# rocker trim help



## even steven (Feb 27, 2009)

hey guys,ineed some help installing rocker trim on a 70 gto.i ordered an aftermarket set and it came with no instructions.does anybody have advice on how to go about it?maybe someone has a diagram or instructions they can e-mail to me?thanks


----------



## 123jboy (Nov 15, 2008)

I believe there should be holes for counter sunk surface mounted screws at the front and the rear of the molding. There are also clips for fastening the middle section. The top lip of the moulding hooks onto them, then two more clips slide into the bottom lip and wrap under the rocker panel itself. These clips are then fastened with screws from the bottom. Ames has all the clips to do the job.


----------



## even steven (Feb 27, 2009)

hey,thanks alot you just cleared up in 2 minutes what iv'e spent days trying to figure out.im going to go try and pop them on.thanks again.


----------



## Rukee (Feb 8, 2007)

123jboy said:


> I believe there should be holes for counter sunk surface mounted screws at the front and the rear of the molding. There are also clips for fastening the middle section. The top lip of the moulding hooks onto them, then two more clips slide into the bottom lip and wrap under the rocker panel itself. These clips are then fastened with screws from the bottom. Ames has all the clips to do the job.
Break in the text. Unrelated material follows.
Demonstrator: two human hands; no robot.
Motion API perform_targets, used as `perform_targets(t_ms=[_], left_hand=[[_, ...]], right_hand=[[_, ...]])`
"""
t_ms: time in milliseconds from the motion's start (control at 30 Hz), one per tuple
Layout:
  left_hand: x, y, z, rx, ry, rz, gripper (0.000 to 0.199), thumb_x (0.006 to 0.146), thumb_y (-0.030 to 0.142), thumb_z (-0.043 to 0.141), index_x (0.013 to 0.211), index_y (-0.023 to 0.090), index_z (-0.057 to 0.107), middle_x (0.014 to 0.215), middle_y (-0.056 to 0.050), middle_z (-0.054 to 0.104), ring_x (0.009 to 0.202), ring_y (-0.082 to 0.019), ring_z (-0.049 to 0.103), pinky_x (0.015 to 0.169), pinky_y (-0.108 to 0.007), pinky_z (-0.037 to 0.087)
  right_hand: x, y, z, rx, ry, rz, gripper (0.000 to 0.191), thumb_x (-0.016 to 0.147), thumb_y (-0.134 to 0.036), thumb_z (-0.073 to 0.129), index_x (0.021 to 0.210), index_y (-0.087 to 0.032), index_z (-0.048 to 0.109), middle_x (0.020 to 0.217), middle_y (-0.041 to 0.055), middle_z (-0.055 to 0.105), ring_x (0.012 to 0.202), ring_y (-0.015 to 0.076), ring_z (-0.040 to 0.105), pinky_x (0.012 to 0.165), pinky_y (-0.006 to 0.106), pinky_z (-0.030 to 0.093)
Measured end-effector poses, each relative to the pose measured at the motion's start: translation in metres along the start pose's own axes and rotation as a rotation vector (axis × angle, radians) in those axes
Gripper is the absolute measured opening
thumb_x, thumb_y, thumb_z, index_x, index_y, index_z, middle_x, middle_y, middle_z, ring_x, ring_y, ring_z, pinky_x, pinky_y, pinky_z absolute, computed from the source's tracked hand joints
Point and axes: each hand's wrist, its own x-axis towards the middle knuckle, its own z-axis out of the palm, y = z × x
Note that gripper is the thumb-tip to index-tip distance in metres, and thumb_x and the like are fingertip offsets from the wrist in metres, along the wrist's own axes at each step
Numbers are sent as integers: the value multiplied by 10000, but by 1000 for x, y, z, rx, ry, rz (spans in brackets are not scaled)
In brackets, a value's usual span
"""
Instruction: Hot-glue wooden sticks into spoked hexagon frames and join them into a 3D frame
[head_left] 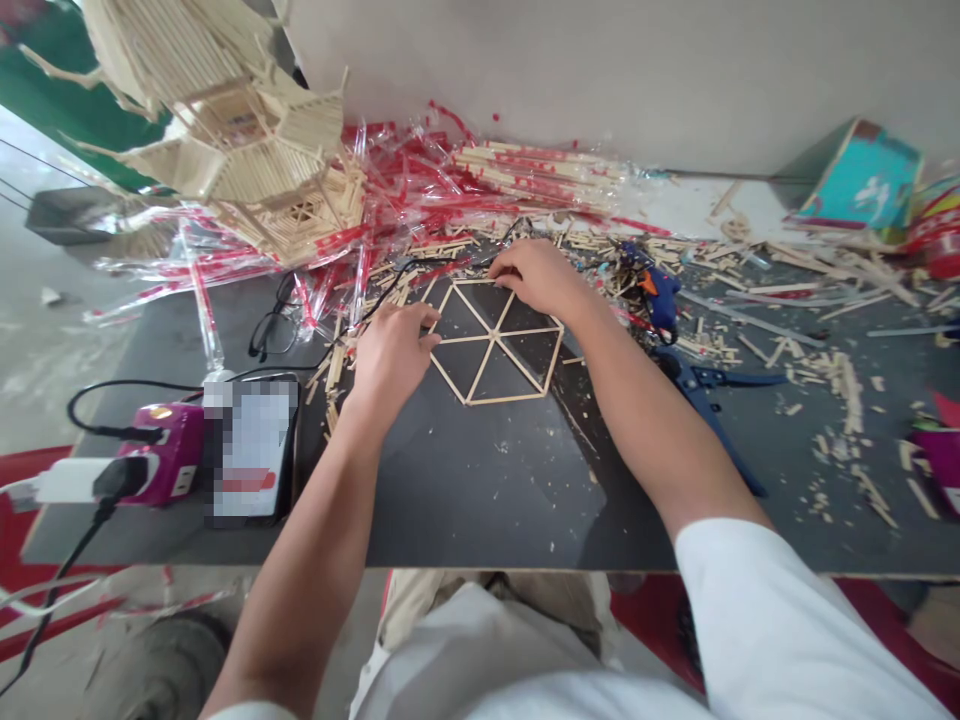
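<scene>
A flat hexagon frame of thin wooden sticks [506, 399], with spokes meeting at its middle, lies on the dark table [480, 500]. My left hand [396, 358] is at the frame's left corner, its thumb and fingertips slightly apart near the sticks. Over the frame's upper right edge is my right hand [534, 275], fingers curled down with the tips close together by the top stick. Whatever may be between those fingertips is too small to make out.
A stick-built pagoda model [247, 150] stands back left. Nearby are red plastic wrappers [405, 190], a phone [259, 450], a purple power adapter [169, 455], a blue glue gun [660, 295], blue pliers [705, 400] and scattered stick pieces [844, 390].
</scene>
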Motion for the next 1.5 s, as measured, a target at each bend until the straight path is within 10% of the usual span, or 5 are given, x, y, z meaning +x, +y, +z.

Assuming the `70 is the same style as `65, the center clips are attached to the car before you put the rocker on. The top lip of the rocker gets put onto the top of the clips, then using the palm of your hand you hit/smack/push the botton edge of the rocker onto the bottom part of the clip. After the center is all attached to the clips, then finish up by installing the two outside screws. Not sure about the `70s, but on my `65 the wide side of the rocker faces up.


----------



## even steven (Feb 27, 2009)

does anybody know what the spacing for the rocker trim clips is?there are 4 upper clips and 2 lower wider clips for each side.


----------



## mykel1047 (Oct 14, 2019)

Front and rear clip go 2 1/2" from wheel well opening, 2nd and 7th clip go 8 1/2" from the 2 1/2" clips, clips in between go 11" apart,long clips go about a 3rd of the distance from each end or the molding. The molding is 77" long and once it is clipped add the two screws to the ends.


----------